Top

Interview with Jonathan Uliel Saldanha, an associate artist of Teatro Municipal do Porto for the season 2021/2022

Jonathan Uliel Saldanha is one of the most stimulating artists in national contemporaneity. The means he uses include audio-visual or performance, with technical excellence. The themes of his conceptual imaginary are current and sometimes frighteningly relevant. The alterity between human-machine, nature-technology, body-algorithm, space-resonance are part of this imaginary. Jonathan is the associate artist of Teatro Municipal do Porto [TMP] for the season 2021/2022. We talked about his last performance-installation Lithium Faust and the ideas for his next piece as associate artist of TMP.

Rodrigo Fonseca – What interested me most in the installation was the way you produced the sound. How was it produced? Through field recordings or are they your own productions?

Jonathan Uliel Saldanha – For some years now I have had no interest in field recordings. I am interested in the real production of truth, more than a kind of instituted truth. Everything you hear is synthetic, produced. In the composition, there are some voices in particles, voices taken from excerpts from rehearsals or other old pieces. The sound of this installation, of this machine, is highly processed. Lithium Faust works the isometries of light and sound. These tools have similar rules and protocols. Inside this machine, we tried to build a kind of external intelligence, which elicits paradigm shifts, for example in verticality. The sounds belong to an imaginary composed of robots, vibrations, reminiscences of human masses, spectra… They make us inject humanity again, not from touch and proximity, but from the prosthesis that is technology, highly inspired by Starlink and the satellites animism. It is not a peaceful animism, it triggers a hyper-presence of the human being. The machine in Lithium Faust works because it is not empathetic. Anyone can be wherever they want to be. It ends up being a human prosthesis because it has extensions like looking and listening. The false is found here as a reminiscence of Goethe and Faust, of the deal Faust made with the demon to acquire more knowledge.

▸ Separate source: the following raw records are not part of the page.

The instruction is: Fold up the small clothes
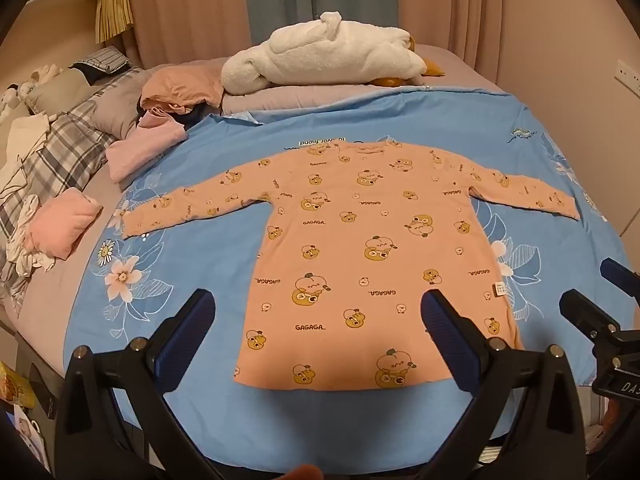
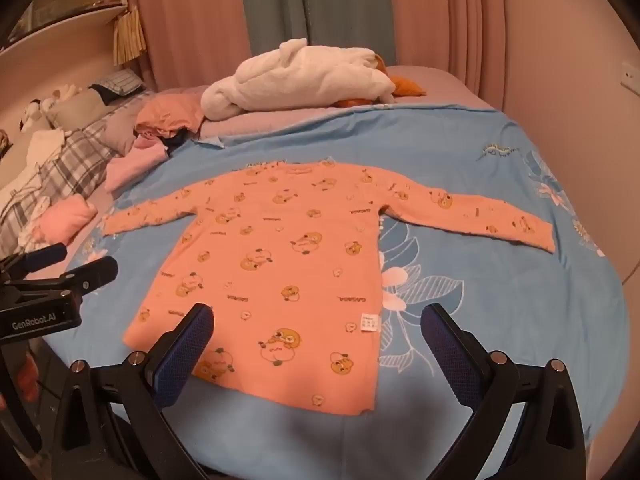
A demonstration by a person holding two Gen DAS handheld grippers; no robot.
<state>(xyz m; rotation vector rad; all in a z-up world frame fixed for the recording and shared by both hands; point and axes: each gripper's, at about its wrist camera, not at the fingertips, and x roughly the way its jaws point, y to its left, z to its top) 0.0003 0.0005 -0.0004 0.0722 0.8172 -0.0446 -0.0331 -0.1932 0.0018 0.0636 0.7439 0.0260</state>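
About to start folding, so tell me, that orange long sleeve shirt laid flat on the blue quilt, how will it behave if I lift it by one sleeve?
The orange shirt looks like thin, soft knit lying flat, so it will probably droop limply rather than hold shape. It seems light, so the blue quilt underneath may barely shift. Its spread sleeves would likely trail and bunch.

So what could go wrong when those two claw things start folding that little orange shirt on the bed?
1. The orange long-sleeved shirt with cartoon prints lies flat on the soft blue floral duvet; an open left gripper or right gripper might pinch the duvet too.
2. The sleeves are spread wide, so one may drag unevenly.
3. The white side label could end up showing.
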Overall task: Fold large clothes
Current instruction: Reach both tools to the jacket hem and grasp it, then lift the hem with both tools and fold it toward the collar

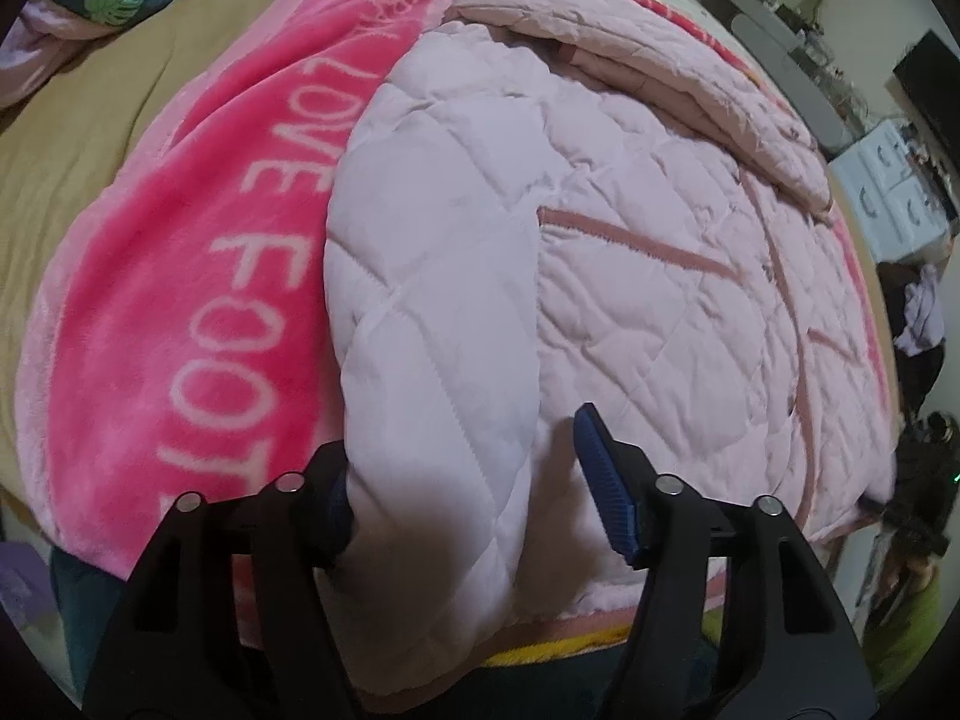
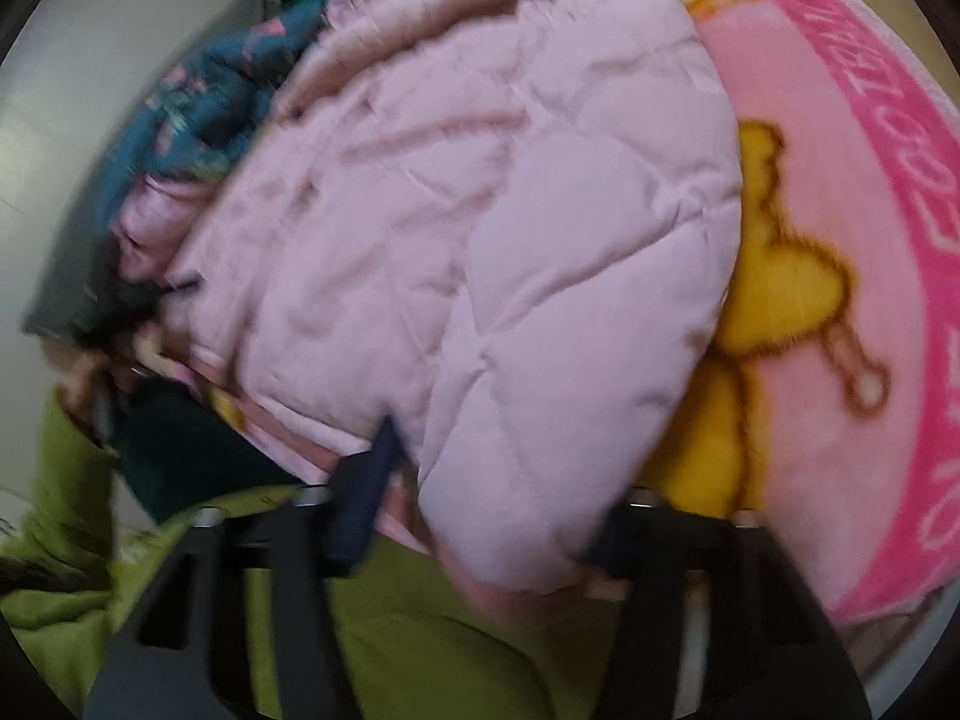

RF – What does lithium represent in this piece?

JUS – There is a triple thought about lithium: the blood of machines, exploitation, and animism – there are people who take lithium. It seems to be a lifeblood, something that perhaps contaminates us with its own agency and will: we are not the ones imposing our will on lithium. Maybe the lithium is telling us something through the mobile phone, the machines… Like a subliminal message. I am extremely interested in working with matters of alterity, matters where our limit of definition and understanding become impossible. When we manage to understand, it is interesting to listen to what that existence has to say, or to find tools to translate that into our perception.

RF – That ultimately creates communication.

JUS – Some kind of communication. These are things that I have worked on in other ways, I profusely worked based on echos, in which choruses were matrices based on cybernetic structures that were then applied to human masses. The humans communicated through touch or relationships that were not necessarily vocal or melodic. The result was harmonic, melodic, choral at least. This relationship opened up a kind of interval, an unexplainable space, the communication of all this with the echo and the resonance of space. This process served to make the space speak and, through the resonance of the people, reach a frequency that stimulates this dialogue with space’s alterity.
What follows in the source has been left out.